Rheumatology Division, Hospital das Clinicas da Faculdade de Medicina da Universidade de Sao Paulo (HCFMUSP), Faculdade de Medicina da Universidade de Sao Paulo, Sao Paulo, Brazil.
Applied Physiology and Nutrition Research Group, Faculdade de Medicina da Universidade de Sao Paulo, Sao Paulo, Brazil.
Am J Clin Nutr. 2021 Aug 2;114(2):598-604. doi: 10.1093/ajcn/nqab151.
Vitamin D acts as a mediator in the immune system regulating antiviral mechanisms and inflammatory processes. Vitamin D insufficiency has been suggested as a potential risk factor for severe acute respiratory syndrome coronavirus 2 (SARS-CoV-2) infection, although its impact on the prognosis of hospitalized patients with coronavirus disease 2019 (COVID-19) remains unclear.

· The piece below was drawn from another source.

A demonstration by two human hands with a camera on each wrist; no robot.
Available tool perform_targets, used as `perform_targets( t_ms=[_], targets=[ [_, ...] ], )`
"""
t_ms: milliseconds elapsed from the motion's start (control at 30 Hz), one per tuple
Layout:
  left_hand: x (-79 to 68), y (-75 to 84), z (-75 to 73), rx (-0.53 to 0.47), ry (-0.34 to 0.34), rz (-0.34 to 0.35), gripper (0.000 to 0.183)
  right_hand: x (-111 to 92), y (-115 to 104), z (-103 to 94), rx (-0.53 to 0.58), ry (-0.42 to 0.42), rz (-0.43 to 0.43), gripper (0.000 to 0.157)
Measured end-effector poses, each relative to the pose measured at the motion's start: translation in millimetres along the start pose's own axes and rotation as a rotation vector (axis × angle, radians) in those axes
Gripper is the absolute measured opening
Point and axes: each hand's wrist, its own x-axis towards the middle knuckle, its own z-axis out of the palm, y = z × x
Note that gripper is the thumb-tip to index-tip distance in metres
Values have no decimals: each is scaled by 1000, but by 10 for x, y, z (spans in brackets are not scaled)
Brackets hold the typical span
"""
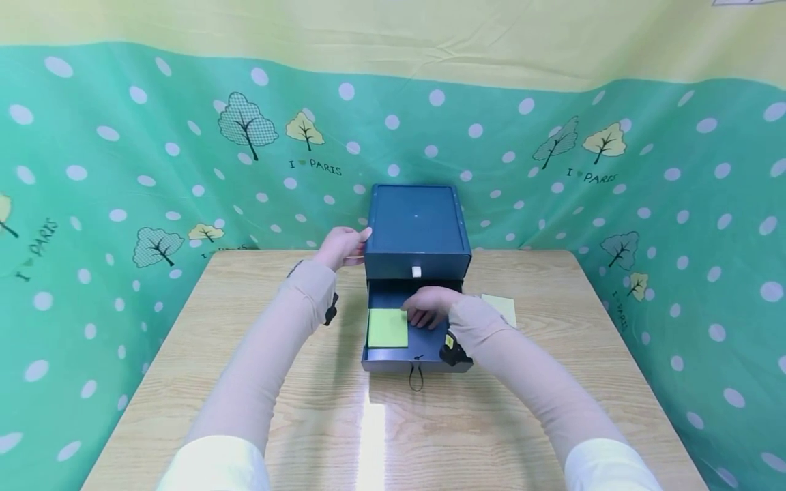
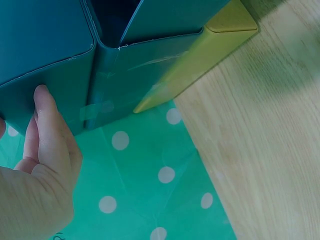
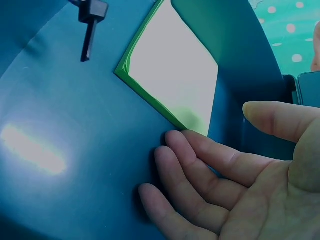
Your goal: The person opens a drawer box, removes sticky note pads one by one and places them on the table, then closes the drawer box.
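Note:
A dark blue two-drawer box (image 1: pixel 417 218) stands on the table, its lower drawer (image 1: pixel 387 365) pulled out. In that drawer, at the left, lies a light green sticky note pad (image 1: pixel 388 329). My right hand (image 1: pixel 432 307) reaches into the drawer. In the right wrist view its fingertips (image 3: pixel 175 140) meet the near corner of the pad (image 3: pixel 172 65), the thumb held apart and nothing gripped. My left hand (image 1: pixel 342 247) is at the box's left side. Its extended finger (image 2: pixel 44 102) rests against the blue wall in the left wrist view.
A pale yellow-green square (image 1: pixel 500 307) lies on the table right of the box, partly behind the right forearm. A white knob (image 1: pixel 417 271) marks the closed upper drawer; a dark cord loop (image 1: pixel 416 378) hangs from the lower one. A polka-dot curtain (image 1: pixel 270 198) surrounds the table.

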Motion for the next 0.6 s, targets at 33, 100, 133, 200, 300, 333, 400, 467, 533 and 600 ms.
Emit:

This multicenter prospective cohort study was designed to investigate whether serum 25-hydroxyvitamin D [25(OH)D] concentration is associated with hospital length of stay and prognosis in hospitalized patients with COVID-19.
Patients with moderate to severe COVID-19 (n = 220) were recruited from 2 hospitals in Sao Paulo, Brazil. Serum 25(OH)D concentrations were categorized as follows: <10 ng/mL, 10 to <20 ng/mL, 20 to <30 ng/mL, and ≥30 ng/mL, and <10 ng/mL and ≥10 ng/mL. The primary outcome was hospital length of stay and the secondary outcomes were the rate of patients who required invasive mechanical ventilation and mortality.
There were no significant differences in hospital length of stay when the 4 25(OH)D categories were compared (P = 0.120). Patients exhibiting 25(OH)D <10 ng/mL showed a trend (P = 0.057) for longer hospital length of stay compared with those with 25(OH)D ≥10 ng/mL [9.0 d (95% CI: 6.4, 11.6 d) vs. 7.0 d (95% CI: 6.6, 7.4 d)]. The multivariable Cox proportional hazard models showed no significant associations between 25(OH)D and primary or secondary outcomes.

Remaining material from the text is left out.